Reproduce the records exactly, but not the pictures.

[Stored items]
● ● ● ●

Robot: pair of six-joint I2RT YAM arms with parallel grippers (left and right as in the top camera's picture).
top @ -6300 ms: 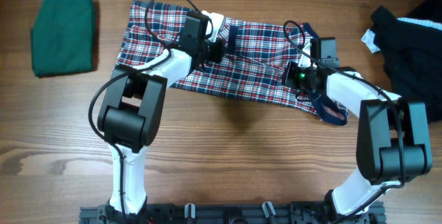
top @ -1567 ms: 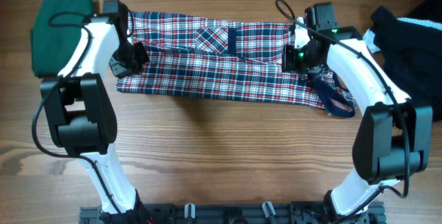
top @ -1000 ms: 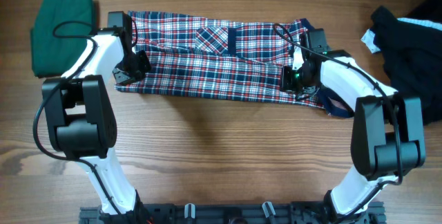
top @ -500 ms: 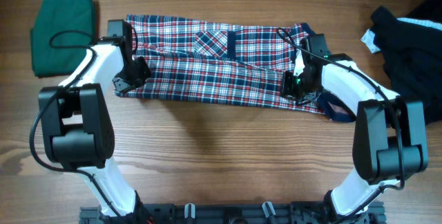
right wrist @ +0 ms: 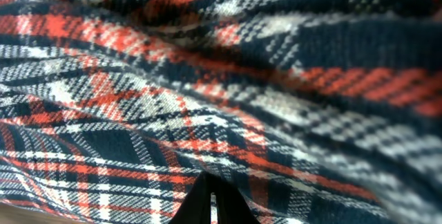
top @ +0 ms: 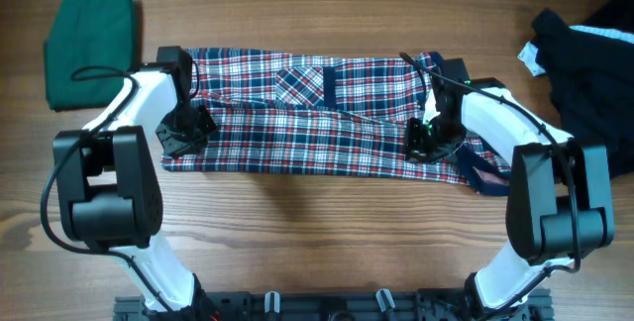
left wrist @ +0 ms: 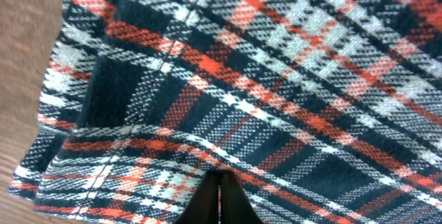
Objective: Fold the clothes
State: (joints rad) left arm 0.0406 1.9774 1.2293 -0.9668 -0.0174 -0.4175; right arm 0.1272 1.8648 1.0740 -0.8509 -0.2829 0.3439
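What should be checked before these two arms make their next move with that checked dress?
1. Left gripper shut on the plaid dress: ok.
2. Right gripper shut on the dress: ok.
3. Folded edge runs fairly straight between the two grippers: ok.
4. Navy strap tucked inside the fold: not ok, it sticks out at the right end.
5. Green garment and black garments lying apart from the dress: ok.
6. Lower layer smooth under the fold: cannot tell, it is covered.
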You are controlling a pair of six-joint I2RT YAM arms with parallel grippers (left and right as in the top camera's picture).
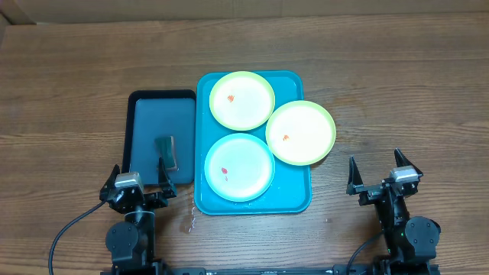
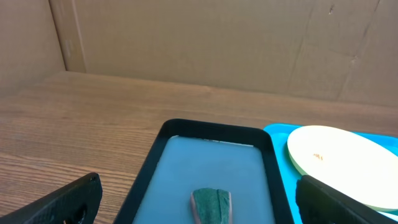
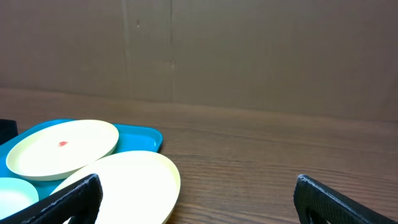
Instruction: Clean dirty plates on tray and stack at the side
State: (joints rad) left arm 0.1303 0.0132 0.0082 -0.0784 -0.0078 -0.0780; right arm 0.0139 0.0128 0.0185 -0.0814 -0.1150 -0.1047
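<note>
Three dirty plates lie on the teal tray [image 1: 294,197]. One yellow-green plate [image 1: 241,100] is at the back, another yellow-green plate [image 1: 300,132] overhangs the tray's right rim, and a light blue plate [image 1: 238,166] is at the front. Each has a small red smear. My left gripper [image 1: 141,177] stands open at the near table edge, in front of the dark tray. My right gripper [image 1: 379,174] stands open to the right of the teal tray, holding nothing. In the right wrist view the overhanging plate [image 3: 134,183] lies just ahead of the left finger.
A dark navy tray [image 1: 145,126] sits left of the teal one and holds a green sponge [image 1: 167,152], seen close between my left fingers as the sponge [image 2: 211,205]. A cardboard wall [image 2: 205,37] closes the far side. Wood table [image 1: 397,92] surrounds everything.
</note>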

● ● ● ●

**SOLUTION BELOW:**
Robot: pair of six-joint I2RT YAM arms with parallel grippers (left and right as in the top camera's picture).
top @ -6300 ms: 
top @ -1567 ms: 
top @ -1000 ms: 
top @ -500 ms: 
right wrist @ +0 ms: 
top @ +0 ms: 
left wrist @ +0 ms: 
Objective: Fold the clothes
State: (joints rad) left arm 0.0406 1.9774 1.2293 -0.9668 -0.0174 -0.4175; right arm 0.1272 1.8648 1.0740 -0.8509 -0.2829 0.3439
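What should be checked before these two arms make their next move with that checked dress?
1. Left gripper shut on the plaid dress: ok.
2. Right gripper shut on the dress: ok.
3. Folded edge runs fairly straight between the two grippers: ok.
4. Navy strap tucked inside the fold: not ok, it sticks out at the right end.
5. Green garment and black garments lying apart from the dress: ok.
6. Lower layer smooth under the fold: cannot tell, it is covered.
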You are controlling a pair of six-joint I2RT YAM arms with parallel grippers (left and right as in the top camera's picture).
Instruction: Clean dirty plates on tray and stack at the side
State: (joints rad) left arm 0.1303 0.0132 0.0082 -0.0784 -0.0078 -0.0780; right arm 0.0139 0.0128 0.0185 -0.0814 -0.1150 -0.1047
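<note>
Three dirty plates lie on the teal tray [image 1: 294,197]. One yellow-green plate [image 1: 241,100] is at the back, another yellow-green plate [image 1: 300,132] overhangs the tray's right rim, and a light blue plate [image 1: 238,166] is at the front. Each has a small red smear. My left gripper [image 1: 141,177] stands open at the near table edge, in front of the dark tray. My right gripper [image 1: 379,174] stands open to the right of the teal tray, holding nothing. In the right wrist view the overhanging plate [image 3: 134,183] lies just ahead of the left finger.
A dark navy tray [image 1: 145,126] sits left of the teal one and holds a green sponge [image 1: 167,152], seen close between my left fingers as the sponge [image 2: 211,205]. A cardboard wall [image 2: 205,37] closes the far side. Wood table [image 1: 397,92] surrounds everything.
</note>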

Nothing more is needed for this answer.